Task requirements
Look through the data below. Show each line where the string "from" occurs.

Provided material
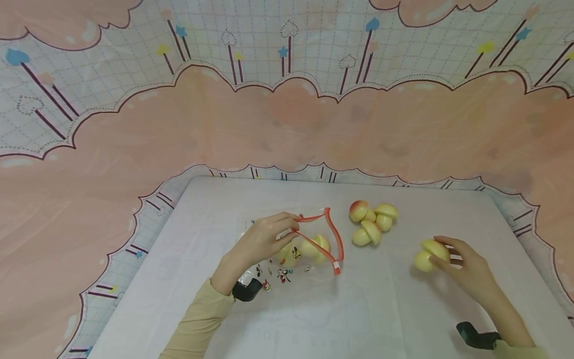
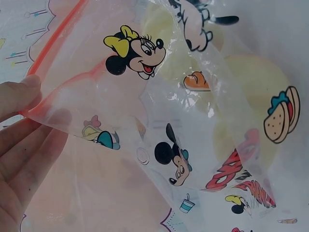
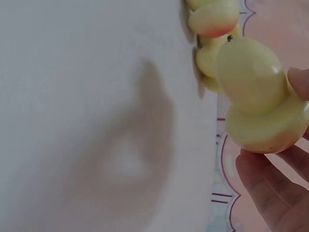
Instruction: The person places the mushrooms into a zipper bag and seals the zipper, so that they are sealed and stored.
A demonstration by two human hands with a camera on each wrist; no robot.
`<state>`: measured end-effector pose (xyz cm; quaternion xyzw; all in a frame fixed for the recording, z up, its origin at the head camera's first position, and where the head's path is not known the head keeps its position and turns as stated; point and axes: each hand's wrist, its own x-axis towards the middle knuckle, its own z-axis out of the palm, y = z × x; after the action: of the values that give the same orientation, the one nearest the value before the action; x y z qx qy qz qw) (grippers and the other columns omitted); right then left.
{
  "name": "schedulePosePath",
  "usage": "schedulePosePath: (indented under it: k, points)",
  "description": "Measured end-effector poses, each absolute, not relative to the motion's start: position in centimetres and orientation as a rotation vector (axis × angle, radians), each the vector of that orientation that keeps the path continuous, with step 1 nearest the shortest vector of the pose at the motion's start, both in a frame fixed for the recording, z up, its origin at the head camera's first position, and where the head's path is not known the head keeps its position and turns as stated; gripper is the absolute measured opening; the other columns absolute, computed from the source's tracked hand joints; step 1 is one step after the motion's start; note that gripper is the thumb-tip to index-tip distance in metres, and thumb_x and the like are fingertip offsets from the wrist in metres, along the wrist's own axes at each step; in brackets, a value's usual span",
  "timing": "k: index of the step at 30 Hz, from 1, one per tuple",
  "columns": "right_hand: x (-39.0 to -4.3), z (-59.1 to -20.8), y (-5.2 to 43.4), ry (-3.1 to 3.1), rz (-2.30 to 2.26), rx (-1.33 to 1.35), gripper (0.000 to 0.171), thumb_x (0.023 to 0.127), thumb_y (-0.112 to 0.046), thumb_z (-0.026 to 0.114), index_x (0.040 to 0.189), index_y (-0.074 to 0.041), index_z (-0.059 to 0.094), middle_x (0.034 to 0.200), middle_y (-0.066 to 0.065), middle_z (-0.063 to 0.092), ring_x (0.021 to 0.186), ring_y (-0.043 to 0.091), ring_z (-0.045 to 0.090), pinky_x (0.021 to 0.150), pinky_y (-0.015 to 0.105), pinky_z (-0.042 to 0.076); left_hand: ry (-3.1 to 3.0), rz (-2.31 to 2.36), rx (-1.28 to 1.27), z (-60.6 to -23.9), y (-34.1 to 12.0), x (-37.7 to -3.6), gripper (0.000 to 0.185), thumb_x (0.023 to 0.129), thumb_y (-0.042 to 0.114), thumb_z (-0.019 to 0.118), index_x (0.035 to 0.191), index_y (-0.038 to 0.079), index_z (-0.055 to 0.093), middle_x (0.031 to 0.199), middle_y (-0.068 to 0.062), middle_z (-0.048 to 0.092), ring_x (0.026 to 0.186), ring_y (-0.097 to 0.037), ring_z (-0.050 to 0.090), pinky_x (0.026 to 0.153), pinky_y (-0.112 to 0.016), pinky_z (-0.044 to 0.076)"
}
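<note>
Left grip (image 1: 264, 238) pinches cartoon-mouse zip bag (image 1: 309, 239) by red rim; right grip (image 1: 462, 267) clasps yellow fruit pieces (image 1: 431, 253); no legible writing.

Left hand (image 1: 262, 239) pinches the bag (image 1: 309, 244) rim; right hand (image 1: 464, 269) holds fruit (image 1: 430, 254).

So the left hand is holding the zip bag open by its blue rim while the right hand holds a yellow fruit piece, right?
Not quite: the rim is red, not blue. The head view shows the left hand pinching the red rim of the zip bag, and the left wrist view shows the same red edge. The right hand does hold a yellow fruit piece.
</note>
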<state>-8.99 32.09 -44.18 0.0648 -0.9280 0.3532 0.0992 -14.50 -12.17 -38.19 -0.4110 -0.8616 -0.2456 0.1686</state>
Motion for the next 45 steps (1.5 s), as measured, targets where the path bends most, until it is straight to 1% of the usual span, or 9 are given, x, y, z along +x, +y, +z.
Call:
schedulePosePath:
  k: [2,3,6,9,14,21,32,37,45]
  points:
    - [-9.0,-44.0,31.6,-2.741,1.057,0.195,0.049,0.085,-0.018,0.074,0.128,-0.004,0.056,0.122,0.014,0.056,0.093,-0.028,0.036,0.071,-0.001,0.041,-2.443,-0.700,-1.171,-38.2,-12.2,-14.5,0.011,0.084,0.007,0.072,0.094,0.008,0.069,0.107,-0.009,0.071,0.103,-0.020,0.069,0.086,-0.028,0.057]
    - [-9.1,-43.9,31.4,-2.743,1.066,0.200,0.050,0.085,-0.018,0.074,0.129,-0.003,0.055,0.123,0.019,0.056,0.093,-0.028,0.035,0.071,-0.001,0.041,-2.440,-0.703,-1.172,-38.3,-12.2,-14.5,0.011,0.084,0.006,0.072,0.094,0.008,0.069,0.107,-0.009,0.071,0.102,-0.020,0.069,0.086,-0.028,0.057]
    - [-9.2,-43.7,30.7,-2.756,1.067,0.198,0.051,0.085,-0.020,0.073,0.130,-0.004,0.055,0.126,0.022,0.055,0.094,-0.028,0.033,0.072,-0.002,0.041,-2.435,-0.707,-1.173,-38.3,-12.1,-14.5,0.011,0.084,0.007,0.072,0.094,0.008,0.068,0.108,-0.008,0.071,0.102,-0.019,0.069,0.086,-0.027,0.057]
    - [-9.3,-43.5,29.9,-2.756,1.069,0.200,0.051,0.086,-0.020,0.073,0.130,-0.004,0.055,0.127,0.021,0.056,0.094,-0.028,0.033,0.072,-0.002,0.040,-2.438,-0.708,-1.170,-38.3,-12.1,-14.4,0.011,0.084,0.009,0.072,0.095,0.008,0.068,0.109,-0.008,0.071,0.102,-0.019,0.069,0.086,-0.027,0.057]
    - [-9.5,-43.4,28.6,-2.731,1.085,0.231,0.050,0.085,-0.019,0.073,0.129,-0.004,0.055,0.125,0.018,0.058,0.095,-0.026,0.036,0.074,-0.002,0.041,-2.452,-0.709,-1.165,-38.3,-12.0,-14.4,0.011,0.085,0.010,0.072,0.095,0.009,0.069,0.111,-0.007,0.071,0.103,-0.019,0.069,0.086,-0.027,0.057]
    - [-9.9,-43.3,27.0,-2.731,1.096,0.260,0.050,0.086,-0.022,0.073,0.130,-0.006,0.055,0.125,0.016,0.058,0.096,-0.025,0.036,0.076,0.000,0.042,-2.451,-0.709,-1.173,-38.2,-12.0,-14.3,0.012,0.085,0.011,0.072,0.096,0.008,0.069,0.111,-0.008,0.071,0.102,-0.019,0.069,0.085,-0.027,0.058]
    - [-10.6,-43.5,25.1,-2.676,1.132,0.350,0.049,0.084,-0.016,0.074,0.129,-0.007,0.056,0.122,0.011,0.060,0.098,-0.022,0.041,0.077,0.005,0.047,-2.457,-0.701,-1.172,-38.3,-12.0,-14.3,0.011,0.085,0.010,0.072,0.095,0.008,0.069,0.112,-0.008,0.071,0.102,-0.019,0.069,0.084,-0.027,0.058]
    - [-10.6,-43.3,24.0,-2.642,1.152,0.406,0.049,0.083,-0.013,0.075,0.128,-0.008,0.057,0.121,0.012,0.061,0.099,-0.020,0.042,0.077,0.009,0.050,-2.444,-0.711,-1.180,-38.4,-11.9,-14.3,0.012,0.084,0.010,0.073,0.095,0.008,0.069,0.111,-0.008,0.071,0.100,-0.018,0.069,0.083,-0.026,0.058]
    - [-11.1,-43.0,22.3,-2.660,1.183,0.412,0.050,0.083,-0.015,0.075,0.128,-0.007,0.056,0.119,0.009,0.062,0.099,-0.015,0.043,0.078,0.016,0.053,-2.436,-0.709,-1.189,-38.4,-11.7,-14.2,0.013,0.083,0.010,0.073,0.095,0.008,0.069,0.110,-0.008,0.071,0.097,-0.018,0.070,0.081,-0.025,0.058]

Task solution
  "description": "Measured end-effector poses, each absolute, not relative to the motion's start: position in centimetres and orientation as a rotation vector (axis × angle, radians), each the vector of that orientation that keeps the path continuous, with step 1 nearest the shortest vector of the pose at the motion's start, both in a frame fixed for the recording, z up, its origin at the head camera's first position, and where the head's path is not known the head keeps its position and turns as stated; gripper is the absolute measured opening; the other columns absolute, computed from the source's tracked hand joints; step 1 is one step after the motion's start; note that gripper is the thumb-tip to index-tip distance in metres, and thumb_x and the like are fingertip offsets from the wrist in metres, along the wrist's own axes at each step; in brackets, a value's usual span",
  "timing": "k: index of the step at 30 Hz, from 1, one per tuple",

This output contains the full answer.